Your output should be the lines from the start of the data through the line containing "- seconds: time", exactly and nothing more.

------------------------------------------------------------

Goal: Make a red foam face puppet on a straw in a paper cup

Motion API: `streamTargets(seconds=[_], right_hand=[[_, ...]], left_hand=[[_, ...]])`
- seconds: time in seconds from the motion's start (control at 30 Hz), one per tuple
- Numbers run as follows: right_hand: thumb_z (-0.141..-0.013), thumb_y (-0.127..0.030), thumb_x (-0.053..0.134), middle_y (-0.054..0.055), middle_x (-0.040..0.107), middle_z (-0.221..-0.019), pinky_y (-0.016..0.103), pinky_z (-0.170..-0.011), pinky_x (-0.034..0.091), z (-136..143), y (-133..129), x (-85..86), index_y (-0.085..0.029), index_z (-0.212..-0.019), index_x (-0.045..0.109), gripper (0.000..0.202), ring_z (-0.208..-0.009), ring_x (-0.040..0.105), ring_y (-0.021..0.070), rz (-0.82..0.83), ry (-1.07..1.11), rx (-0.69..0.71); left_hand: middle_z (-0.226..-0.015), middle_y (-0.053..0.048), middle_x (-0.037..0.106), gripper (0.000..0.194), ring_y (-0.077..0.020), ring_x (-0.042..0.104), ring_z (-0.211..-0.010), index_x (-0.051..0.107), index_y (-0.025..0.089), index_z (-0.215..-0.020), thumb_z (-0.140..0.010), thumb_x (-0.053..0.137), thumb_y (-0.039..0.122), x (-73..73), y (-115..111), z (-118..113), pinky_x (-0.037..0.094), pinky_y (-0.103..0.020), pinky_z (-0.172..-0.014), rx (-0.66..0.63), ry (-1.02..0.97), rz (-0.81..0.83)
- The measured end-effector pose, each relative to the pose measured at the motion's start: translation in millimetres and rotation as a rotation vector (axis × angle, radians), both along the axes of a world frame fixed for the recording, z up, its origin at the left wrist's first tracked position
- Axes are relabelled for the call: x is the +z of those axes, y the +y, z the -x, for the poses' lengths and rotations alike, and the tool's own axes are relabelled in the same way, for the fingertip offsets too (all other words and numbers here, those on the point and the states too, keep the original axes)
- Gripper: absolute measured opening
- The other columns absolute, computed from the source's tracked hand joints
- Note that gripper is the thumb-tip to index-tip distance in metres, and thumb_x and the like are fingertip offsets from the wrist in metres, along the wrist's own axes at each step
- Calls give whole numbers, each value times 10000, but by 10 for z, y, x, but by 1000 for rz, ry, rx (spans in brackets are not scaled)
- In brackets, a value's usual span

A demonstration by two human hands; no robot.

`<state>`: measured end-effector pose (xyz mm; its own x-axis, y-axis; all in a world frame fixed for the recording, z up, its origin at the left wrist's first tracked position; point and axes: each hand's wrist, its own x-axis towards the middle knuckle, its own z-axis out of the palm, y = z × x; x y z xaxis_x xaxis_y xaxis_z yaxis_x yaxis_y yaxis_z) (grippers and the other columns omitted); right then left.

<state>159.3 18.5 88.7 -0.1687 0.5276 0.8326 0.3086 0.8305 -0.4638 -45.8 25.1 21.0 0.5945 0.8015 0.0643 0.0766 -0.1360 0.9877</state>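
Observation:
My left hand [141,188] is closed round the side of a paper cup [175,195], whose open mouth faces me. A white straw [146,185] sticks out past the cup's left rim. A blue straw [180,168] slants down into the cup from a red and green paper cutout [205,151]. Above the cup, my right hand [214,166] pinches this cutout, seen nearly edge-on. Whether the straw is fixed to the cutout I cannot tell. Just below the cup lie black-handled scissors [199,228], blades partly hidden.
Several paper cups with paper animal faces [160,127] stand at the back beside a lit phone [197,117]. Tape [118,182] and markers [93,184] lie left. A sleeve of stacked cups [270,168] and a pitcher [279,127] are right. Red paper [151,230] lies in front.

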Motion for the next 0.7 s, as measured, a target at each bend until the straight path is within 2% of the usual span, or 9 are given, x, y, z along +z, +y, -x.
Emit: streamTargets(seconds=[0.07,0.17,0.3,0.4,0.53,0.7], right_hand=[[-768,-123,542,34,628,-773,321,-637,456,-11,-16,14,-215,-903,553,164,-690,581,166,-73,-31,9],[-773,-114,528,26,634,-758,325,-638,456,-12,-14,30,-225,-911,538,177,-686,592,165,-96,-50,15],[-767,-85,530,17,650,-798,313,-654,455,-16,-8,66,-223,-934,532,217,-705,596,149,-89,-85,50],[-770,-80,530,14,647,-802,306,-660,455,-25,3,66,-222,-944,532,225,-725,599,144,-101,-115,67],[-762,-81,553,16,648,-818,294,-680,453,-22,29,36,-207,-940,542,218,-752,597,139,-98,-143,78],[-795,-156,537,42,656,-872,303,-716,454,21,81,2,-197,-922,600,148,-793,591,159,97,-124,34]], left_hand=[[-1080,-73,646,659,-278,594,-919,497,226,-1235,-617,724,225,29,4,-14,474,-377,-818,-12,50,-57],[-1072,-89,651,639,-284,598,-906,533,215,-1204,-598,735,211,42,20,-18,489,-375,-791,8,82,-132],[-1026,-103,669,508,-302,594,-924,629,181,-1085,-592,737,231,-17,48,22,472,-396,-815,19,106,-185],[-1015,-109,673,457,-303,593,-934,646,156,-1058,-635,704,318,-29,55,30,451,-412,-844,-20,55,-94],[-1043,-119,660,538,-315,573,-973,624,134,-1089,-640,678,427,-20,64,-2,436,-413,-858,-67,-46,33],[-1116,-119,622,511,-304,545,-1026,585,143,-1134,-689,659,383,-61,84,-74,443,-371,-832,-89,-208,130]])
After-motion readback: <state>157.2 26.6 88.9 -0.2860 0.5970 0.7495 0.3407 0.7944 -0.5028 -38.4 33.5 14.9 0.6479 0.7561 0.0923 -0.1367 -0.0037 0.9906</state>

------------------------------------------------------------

» SOLUTION TO THIS PROBLEM:
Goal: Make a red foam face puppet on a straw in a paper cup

Motion API: `streamTargets(seconds=[_], right_hand=[[_, ...]], left_hand=[[_, ...]])`
- seconds: time in seconds from the motion's start (control at 30 Hz), one per tuple

There is no more to add to the answer.